REVIEW | Institution: University of Lethbridge

Published onNov 14, 2006
Silencing Huntington's chorea: Is RNA Interference a Potential Cure?

Huntington's chorea is a genetic disorder characterized by cognitive, motor and psychiatric impairments. It is caused by a dominant mutation on chromosome 4 featuring the multiplication of a portion of the gene in which the codon CAG occurs. CAG codes for the amino acid, glutamine and so the Huntingtin protein (htt) features an excessive expression of glutamine. The abnormal protein htt is prone to accumulate in neurons eventually resulting in brain cell death and the consequent progressive symptoms of the disease. Therapies for Huntington's chorea include targeting the symptoms, the progression, and the cause of the disease, but no treatment has as yet been found to be completely effective.
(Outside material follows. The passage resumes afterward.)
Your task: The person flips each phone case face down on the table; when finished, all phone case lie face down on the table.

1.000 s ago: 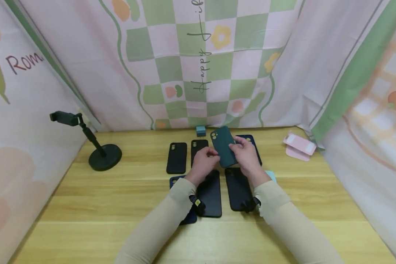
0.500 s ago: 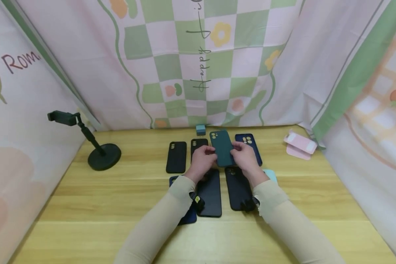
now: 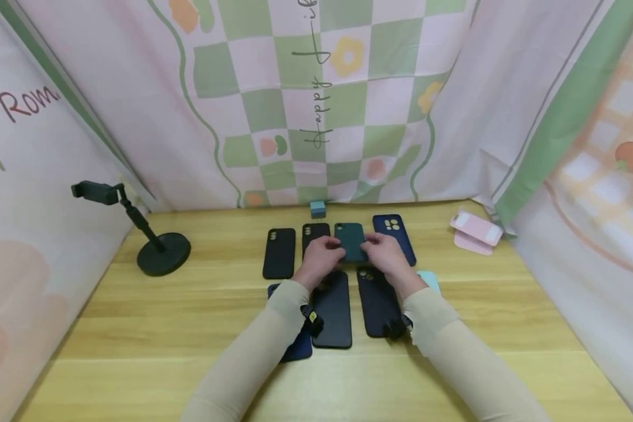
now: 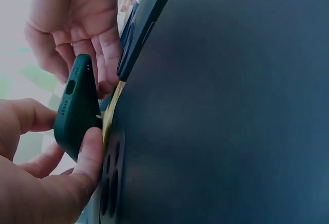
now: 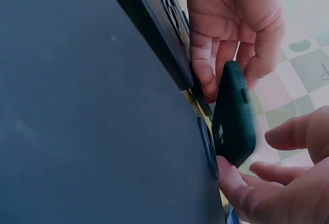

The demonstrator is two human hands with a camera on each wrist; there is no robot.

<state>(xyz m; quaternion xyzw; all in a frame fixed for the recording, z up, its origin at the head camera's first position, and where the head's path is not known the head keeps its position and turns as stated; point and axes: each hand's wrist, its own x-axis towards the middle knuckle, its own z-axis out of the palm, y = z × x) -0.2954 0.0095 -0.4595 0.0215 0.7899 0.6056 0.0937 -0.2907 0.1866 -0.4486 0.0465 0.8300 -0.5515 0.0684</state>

After describing the symptoms, genetic and proteomic basis of Huntington's chorea, this paper discusses a new approach to treatment of Huntington's chorea, RNA interference. The problems, limitations, and the benefits of RNA interference will be examined, along with avenues for overcoming the limitations of gene therapy with a transposition system, such as Sleeping Beauty. This review suggests that although substantial amount of research is still necessary before RNA interference treatment is successful, success will open new avenues for treating other degenerative nervous system diseases.